── RECORDS TO PROCESS ──
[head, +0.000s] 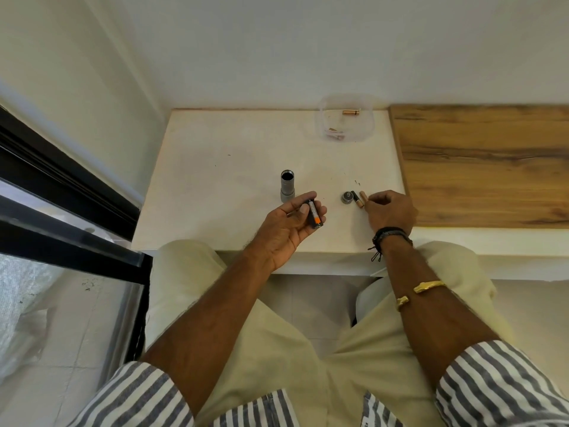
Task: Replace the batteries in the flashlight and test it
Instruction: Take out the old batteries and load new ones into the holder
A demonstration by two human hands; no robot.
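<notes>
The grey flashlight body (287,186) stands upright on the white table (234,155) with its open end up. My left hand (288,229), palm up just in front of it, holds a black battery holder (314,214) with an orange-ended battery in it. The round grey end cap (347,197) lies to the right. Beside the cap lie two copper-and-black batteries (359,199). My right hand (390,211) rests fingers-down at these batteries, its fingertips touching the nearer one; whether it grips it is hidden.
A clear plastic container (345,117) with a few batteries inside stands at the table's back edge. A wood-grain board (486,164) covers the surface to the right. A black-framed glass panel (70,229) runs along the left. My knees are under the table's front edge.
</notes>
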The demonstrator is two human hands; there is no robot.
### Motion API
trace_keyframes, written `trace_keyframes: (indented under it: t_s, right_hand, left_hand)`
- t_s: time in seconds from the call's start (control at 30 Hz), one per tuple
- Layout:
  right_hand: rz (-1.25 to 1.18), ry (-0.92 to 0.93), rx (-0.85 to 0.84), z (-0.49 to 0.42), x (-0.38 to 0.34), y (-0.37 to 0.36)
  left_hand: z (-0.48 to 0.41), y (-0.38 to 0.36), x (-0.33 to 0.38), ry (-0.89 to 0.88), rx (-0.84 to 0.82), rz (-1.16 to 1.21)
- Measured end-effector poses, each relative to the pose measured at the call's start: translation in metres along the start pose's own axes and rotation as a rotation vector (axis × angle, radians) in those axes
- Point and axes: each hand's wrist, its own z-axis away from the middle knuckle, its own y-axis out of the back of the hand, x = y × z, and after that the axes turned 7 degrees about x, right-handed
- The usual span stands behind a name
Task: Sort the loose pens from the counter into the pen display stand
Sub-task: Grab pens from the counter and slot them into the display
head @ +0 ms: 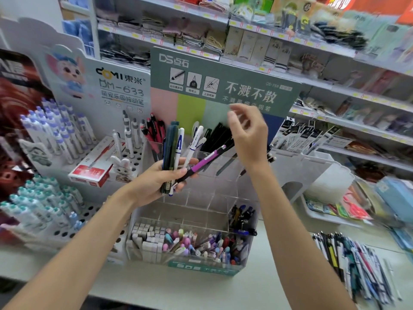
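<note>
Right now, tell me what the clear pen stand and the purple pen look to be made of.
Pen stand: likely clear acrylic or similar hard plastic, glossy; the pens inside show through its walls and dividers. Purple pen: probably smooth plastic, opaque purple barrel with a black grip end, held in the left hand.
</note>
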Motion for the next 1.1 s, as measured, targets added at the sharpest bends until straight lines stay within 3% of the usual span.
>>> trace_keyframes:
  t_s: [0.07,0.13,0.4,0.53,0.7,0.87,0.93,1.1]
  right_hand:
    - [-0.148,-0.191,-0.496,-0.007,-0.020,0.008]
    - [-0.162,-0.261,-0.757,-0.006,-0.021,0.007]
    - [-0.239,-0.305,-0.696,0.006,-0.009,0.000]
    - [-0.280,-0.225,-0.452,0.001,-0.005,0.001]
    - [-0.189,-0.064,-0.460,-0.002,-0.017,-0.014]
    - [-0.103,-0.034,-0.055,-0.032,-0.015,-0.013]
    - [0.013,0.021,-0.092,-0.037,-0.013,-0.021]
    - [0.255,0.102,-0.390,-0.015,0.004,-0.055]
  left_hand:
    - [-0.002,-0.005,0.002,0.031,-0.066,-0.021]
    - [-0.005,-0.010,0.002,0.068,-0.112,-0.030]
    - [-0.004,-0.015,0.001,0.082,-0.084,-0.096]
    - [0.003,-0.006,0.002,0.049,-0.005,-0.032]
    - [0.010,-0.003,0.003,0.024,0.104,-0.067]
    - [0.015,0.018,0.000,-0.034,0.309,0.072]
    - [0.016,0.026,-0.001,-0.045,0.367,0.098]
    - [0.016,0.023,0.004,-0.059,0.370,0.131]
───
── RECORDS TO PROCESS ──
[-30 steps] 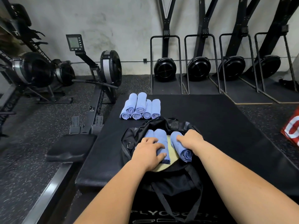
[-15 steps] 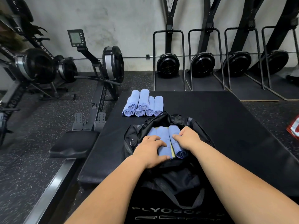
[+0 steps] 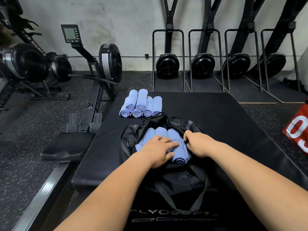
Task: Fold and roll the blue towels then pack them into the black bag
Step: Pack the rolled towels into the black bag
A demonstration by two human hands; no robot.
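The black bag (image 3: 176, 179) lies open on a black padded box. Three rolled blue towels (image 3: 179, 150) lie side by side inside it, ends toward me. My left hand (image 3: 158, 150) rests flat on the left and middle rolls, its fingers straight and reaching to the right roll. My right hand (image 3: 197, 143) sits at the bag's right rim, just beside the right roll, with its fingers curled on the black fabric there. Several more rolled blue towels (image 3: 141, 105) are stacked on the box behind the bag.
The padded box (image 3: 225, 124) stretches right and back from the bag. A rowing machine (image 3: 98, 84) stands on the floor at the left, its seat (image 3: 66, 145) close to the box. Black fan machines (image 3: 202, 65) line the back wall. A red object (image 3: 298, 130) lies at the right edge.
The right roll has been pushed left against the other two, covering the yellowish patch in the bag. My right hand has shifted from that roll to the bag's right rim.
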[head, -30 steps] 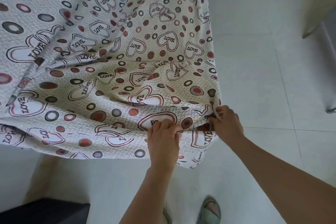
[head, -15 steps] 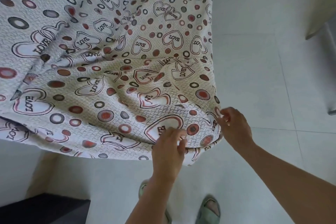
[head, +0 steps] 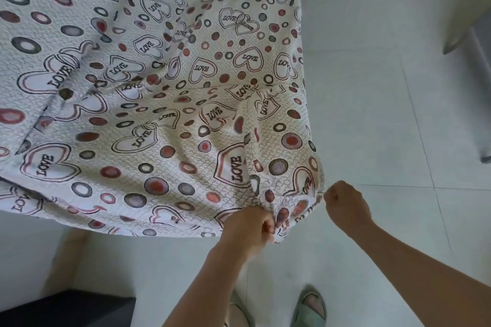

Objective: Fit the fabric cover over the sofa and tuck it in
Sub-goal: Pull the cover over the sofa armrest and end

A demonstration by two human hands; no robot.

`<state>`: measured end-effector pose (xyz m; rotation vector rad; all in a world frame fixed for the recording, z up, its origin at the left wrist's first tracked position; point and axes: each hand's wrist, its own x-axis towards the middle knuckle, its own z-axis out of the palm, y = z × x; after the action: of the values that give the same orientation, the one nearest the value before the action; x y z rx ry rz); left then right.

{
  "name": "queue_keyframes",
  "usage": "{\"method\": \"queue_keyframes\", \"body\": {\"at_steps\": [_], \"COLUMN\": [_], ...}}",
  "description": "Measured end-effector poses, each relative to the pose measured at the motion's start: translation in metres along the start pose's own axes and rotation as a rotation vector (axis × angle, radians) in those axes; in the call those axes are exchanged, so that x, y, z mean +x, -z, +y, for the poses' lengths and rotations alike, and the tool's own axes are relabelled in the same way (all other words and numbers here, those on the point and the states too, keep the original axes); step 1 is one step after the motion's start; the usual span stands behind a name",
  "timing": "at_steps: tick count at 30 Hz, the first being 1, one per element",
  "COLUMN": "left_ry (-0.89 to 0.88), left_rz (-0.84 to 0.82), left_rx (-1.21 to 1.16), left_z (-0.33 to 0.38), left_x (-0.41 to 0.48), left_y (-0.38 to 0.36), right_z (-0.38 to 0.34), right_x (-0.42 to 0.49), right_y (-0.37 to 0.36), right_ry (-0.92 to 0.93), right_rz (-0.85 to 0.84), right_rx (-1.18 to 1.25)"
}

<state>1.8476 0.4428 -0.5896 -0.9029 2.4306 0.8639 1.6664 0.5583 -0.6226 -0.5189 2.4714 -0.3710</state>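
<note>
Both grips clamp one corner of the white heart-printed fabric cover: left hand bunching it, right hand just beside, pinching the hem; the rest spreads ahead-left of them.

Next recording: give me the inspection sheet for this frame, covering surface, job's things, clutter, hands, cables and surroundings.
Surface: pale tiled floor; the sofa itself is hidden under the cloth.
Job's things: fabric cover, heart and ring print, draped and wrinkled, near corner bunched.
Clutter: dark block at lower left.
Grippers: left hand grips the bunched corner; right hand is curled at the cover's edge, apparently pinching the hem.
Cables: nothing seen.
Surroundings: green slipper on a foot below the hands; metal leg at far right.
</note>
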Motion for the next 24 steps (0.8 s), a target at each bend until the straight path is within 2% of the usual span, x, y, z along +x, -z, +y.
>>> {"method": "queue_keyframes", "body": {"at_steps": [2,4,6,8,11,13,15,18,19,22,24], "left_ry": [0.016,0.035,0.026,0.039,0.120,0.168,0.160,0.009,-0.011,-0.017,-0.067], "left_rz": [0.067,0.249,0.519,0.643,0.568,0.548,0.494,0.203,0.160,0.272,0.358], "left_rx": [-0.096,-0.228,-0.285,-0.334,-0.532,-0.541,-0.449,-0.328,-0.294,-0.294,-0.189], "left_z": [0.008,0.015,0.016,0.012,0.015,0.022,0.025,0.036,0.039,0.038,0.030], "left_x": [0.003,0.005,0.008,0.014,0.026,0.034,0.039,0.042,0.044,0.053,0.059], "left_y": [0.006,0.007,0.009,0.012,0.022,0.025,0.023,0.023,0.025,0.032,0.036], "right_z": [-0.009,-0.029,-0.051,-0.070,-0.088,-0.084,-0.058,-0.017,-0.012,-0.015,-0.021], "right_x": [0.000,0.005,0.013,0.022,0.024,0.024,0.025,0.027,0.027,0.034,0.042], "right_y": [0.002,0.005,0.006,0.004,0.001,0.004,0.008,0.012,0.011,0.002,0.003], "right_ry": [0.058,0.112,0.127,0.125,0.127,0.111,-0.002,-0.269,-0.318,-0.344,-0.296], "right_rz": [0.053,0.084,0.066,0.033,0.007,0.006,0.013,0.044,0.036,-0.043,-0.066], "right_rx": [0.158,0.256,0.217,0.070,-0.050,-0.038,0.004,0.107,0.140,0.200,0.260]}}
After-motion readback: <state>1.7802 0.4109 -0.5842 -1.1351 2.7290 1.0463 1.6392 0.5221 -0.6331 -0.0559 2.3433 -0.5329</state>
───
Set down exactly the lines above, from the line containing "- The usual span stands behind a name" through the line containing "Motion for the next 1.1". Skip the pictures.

**ANSWER TO THIS PROBLEM**
- The usual span stands behind a name
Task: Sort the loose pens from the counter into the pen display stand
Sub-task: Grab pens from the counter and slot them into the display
head @ +0 ms: 
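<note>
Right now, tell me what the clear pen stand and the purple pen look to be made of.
Pen stand: likely clear acrylic or similar hard plastic, glossy; the pens inside show through its walls and dividers. Purple pen: probably smooth plastic, opaque purple barrel with a black grip end, held in the left hand.
</note>
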Motion for the next 1.1 s, as measured, targets added at the sharpest bends until straight lines stay within 3% of the usual span.

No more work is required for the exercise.